### REQUIREMENT
Would you repeat the listing exactly but omit every picture?

### DATA BELOW
________________

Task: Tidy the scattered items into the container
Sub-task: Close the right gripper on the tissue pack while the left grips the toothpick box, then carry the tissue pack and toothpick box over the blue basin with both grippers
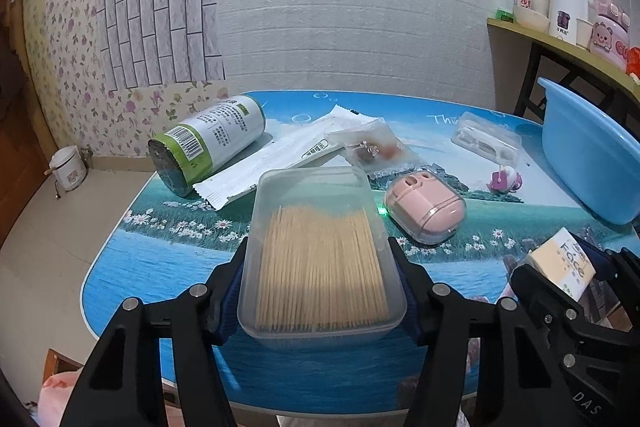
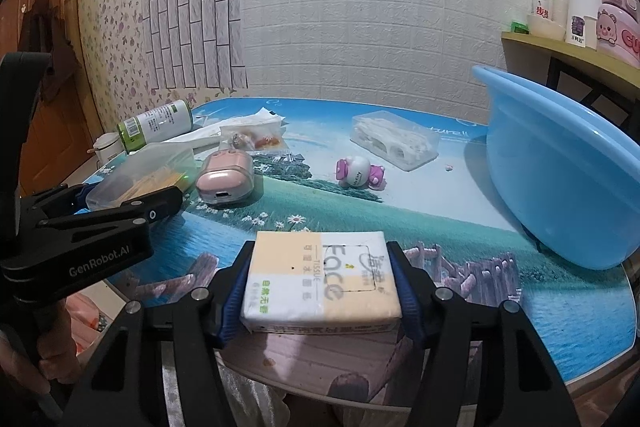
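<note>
A clear plastic box of toothpicks (image 1: 316, 195) sits near the table's front edge. My left gripper (image 1: 319, 255) is shut on it, with the blue pads pressing both long sides. In the right wrist view this box (image 2: 140, 175) shows at the left, its far end tilted upward. My right gripper (image 2: 320, 251) is shut on a yellow-and-white tissue pack (image 2: 320, 279) at the front edge. The blue basin (image 2: 560, 167) stands at the table's right side, leaning, and what is inside it is hidden.
On the picture-printed table (image 1: 160, 267) lie a green-labelled can (image 1: 208, 143) on its side, a long white sachet (image 1: 272, 163), a clear snack bag (image 1: 372, 147), a pink earbud case (image 1: 424, 207), a clear box of white pieces (image 2: 394, 139) and a small pink-white toy (image 2: 360, 173). A cluttered shelf (image 2: 560, 47) stands behind the basin.
</note>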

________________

### ANSWER TO THIS EXERCISE
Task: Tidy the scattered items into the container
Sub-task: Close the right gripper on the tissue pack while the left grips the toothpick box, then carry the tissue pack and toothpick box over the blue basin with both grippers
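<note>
A clear plastic box of toothpicks (image 1: 316, 195) sits near the table's front edge. My left gripper (image 1: 319, 255) is shut on it, with the blue pads pressing both long sides. In the right wrist view this box (image 2: 140, 175) shows at the left, its far end tilted upward. My right gripper (image 2: 320, 251) is shut on a yellow-and-white tissue pack (image 2: 320, 279) at the front edge. The blue basin (image 2: 560, 167) stands at the table's right side, leaning, and what is inside it is hidden.
On the picture-printed table (image 1: 160, 267) lie a green-labelled can (image 1: 208, 143) on its side, a long white sachet (image 1: 272, 163), a clear snack bag (image 1: 372, 147), a pink earbud case (image 1: 424, 207), a clear box of white pieces (image 2: 394, 139) and a small pink-white toy (image 2: 360, 173). A cluttered shelf (image 2: 560, 47) stands behind the basin.
</note>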

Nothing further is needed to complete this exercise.